Tips and Tricks for Multi-Class Classification

Mohammed Terry-Jack
8 min readApr 28, 2019

Just as binary classification involves predicting if something is from one of two classes (e.g. “black” or “white”, “dead” or “alive”, etc), Multiclass problems involve classifying something into one of N classes (e.g. “red”, “white” or “blue”, etc).

Common examples include image classification (is it a cat, dog, human, etc) or handwritten digit recognition (classifying an image of a handwritten number into a digit from 0 to 9).

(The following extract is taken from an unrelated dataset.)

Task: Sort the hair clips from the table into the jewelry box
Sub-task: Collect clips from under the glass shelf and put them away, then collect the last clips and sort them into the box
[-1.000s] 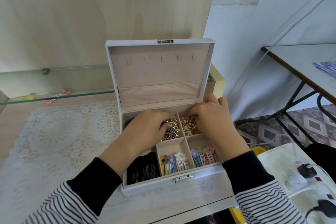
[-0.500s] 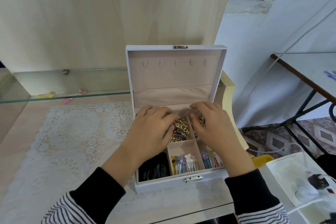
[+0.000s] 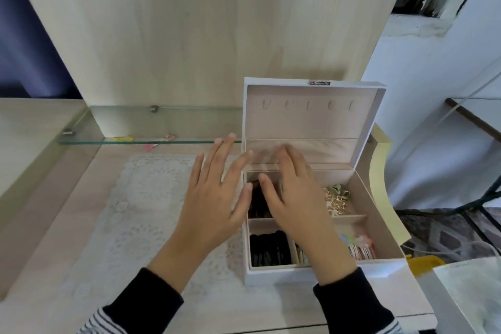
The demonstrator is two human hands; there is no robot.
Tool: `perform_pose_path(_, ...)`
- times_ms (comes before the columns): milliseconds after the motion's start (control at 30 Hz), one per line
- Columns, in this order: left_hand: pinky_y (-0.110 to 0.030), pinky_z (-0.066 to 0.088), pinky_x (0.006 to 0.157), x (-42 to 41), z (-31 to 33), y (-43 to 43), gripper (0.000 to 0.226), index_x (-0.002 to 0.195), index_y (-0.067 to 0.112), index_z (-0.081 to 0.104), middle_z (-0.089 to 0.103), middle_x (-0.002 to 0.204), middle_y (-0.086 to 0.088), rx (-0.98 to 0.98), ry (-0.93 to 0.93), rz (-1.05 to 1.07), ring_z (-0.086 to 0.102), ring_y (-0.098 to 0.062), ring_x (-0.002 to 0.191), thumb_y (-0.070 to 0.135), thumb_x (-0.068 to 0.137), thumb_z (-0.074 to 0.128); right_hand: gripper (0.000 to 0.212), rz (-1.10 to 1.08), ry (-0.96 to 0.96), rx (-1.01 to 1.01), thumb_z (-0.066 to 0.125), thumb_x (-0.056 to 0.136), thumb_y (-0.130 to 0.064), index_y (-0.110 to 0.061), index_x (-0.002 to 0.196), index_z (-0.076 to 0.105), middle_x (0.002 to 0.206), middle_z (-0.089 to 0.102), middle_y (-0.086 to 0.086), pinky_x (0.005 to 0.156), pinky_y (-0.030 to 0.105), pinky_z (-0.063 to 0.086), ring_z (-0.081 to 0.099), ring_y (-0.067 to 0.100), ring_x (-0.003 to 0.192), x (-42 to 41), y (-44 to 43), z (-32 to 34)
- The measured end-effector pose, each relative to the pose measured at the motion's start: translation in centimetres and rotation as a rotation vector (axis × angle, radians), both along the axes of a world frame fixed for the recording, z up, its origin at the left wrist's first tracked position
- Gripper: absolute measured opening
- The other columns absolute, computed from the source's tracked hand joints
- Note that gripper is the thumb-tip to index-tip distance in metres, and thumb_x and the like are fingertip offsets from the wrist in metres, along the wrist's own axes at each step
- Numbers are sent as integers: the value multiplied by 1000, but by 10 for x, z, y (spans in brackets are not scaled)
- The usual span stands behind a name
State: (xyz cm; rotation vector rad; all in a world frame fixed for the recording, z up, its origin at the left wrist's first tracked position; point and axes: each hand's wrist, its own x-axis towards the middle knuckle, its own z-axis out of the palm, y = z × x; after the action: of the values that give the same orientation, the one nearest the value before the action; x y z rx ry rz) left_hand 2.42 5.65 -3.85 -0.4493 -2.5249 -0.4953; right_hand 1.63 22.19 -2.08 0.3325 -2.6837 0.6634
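White jewelry box point(image 3: 375, 266) open on counter point(image 3: 48, 214). Black clips point(image 3: 268, 252), gold clips point(image 3: 336, 198) and pastel clips point(image 3: 360, 248) lie in separate compartments. Left hand point(image 3: 214, 206) and right hand point(image 3: 295, 198) hover flat, holding nothing. Sorting looks nearly done. Next: check for strays.

Just the one camera here, worn on the person's head, wide-angle, pointing forward and down at the table point(image 3: 40, 225). It's pretty close in: the left hand point(image 3: 214, 206) and right hand point(image 3: 295, 198) sit in the lower middle, with the sleeves point(image 3: 146, 298) coming in from the bottom edge. The jewelry box point(image 3: 271, 275) lands right of centre, its raised lid point(image 3: 311, 122) facing the lens, so you look straight down into the compartments. The wide lens also grabs the wood panel point(image 3: 203, 35) behind, the glass shelf point(image 3: 162, 127) on the left and a second table point(image 3: 477, 116) at the far right edge.
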Motion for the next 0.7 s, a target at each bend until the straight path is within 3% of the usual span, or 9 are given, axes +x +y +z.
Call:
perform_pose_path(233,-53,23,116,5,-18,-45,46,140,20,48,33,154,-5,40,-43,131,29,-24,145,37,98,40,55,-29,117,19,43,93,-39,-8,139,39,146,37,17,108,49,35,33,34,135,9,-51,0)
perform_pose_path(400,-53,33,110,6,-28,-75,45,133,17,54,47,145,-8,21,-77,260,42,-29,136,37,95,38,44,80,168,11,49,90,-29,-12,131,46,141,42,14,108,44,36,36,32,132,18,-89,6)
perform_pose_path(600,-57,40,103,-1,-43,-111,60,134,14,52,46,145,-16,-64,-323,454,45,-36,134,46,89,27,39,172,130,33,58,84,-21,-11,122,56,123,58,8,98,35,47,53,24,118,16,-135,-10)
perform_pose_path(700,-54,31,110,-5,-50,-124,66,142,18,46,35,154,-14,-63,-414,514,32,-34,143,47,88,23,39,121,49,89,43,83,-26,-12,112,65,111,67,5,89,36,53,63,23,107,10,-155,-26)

Handwritten digit recognition

Intent classification (classifying the a piece of text as one of N intents) is a common use-case for multi-class classification in Natural Language Processing (NLP).

Intent Recognition

This tutorial will show you some tips and tricks to improve your multi-class classification results.

Evaluation Methods

We shall have an image as our dataset to be able to qualitatively evaluate our multi-class classifiers via visual inspection. However, this is just for the clarity of the tutorial. Most real data cannot be visually interpreted so easily. Therefore we must rely on more quantitative metrics (e.g. Precision, Recall, F1, Confusion Matrix) which can evaluate the model (simpler metrics like accuracy don’t take into account unbalanced data) and see which classes the model is confusing with one another

Our target data containing 3 classes (white, red, blue)

Inherently Multi-class Classifiers

Not all models inherently support multi-class classification. Lets start by using some that do.

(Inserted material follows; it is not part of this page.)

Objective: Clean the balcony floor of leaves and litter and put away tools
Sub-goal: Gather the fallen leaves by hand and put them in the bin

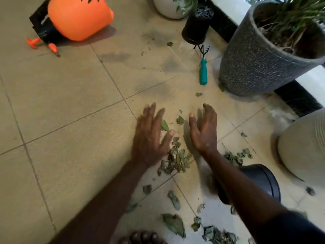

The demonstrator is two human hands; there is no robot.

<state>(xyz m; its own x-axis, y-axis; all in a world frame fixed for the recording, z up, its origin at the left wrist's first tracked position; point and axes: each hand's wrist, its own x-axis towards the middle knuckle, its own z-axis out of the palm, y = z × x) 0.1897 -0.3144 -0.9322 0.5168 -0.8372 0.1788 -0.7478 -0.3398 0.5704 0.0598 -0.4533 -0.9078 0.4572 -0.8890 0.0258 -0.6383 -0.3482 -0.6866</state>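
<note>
My left hand (151, 136) and my right hand (204, 129) hover low over the tiled floor with fingers spread, palms facing each other, holding nothing. Between and just behind them lies a small pile of dry leaves (176, 160). A single green leaf (165, 125) and a crumpled one (180, 120) lie between the fingertips. More loose leaves (174, 224) are scattered nearer to me. A hand rake with a teal handle (203, 72) lies on the floor ahead. An orange sprayer bottle (77, 18) lies on its side at the far left.
A large speckled grey planter (249, 66) stands at the right, a small black pot (197, 27) and a white pot (167, 7) behind it. A black pot (260, 180) lies under my right forearm. A pale ribbed pot (304, 150) is at the right edge. My toes (142, 237) show below.
</note>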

K-nearest-neighbours (KNN) is one of the simplest models for classification but did surprisingly well (p.s. this is not to be confused with K-means clustering).

KNN classifier results
from sklearn.neighbors import KNeighborsClassifier
knn_classifier = KNeighborsClassifier()
knn_classifier.fit(training_inputs, training_outputs)
knn_predictions = knn_classifier.predict(training_inputs)

Another model which performed well was the Random Forest algorithm (it essentially trains multiple decision-trees and averages their collective decisions together).

Random Forest results
from sklearn.ensemble import RandomForestClassifier
rf_classifier = RandomForestClassifier()
rf_classifier.fit(training_inputs, training_outputs)
rf_predictions = rf_classifier.predict(training_inputs)

What about a feedforward Neural Network? The default shallow network (with a single hidden layer of 100 nodes) performs very poorly! It gets an f1 score of 0.8 for the white class (0) but 0.49 for the blue class (2) and even worse, 0.38, for the red class (1).

shallow feedforward neural network classifier
from sklearn.neural_network import MLPClassifier
snn_classifier = MLPClassifier()
snn_classifier.fit(training_inputs, training_outputs)
snn_predictions = snn_classifier.predict(training_inputs)

If we use a deep feedforward neural network instead (with 5 hidden layers of 100 nodes each) we get better results, with each class achieving an f1 score above 0.9. However it still isnt as good as the previous two models (achieving perfect f1 scores for each class!)

deep feedforward neural network
dnn_classifier = MLPClassifier(hidden_layer_sizes = [100]*5)
dnn_classifier.fit(training_inputs, training_outputs)
dnn_predictions = dnn_classifier.predict(training_inputs)

Is there something else we can do apart from adding more layers? Let’s take a look at the data!

Unbalanced Data

Our dataset is unbalanced (it has more samples for some classes than others). This can make the classifier biased toward the one or two classes with lost of samples, while dwarfing others that have less (i.e. the classifier learns the classes with more samples better and remains weak on the smaller classes).

Our dataset is unbalanced: it contains more samples for class 0 (white), than it does for class 1 (red) or class 2 (blue)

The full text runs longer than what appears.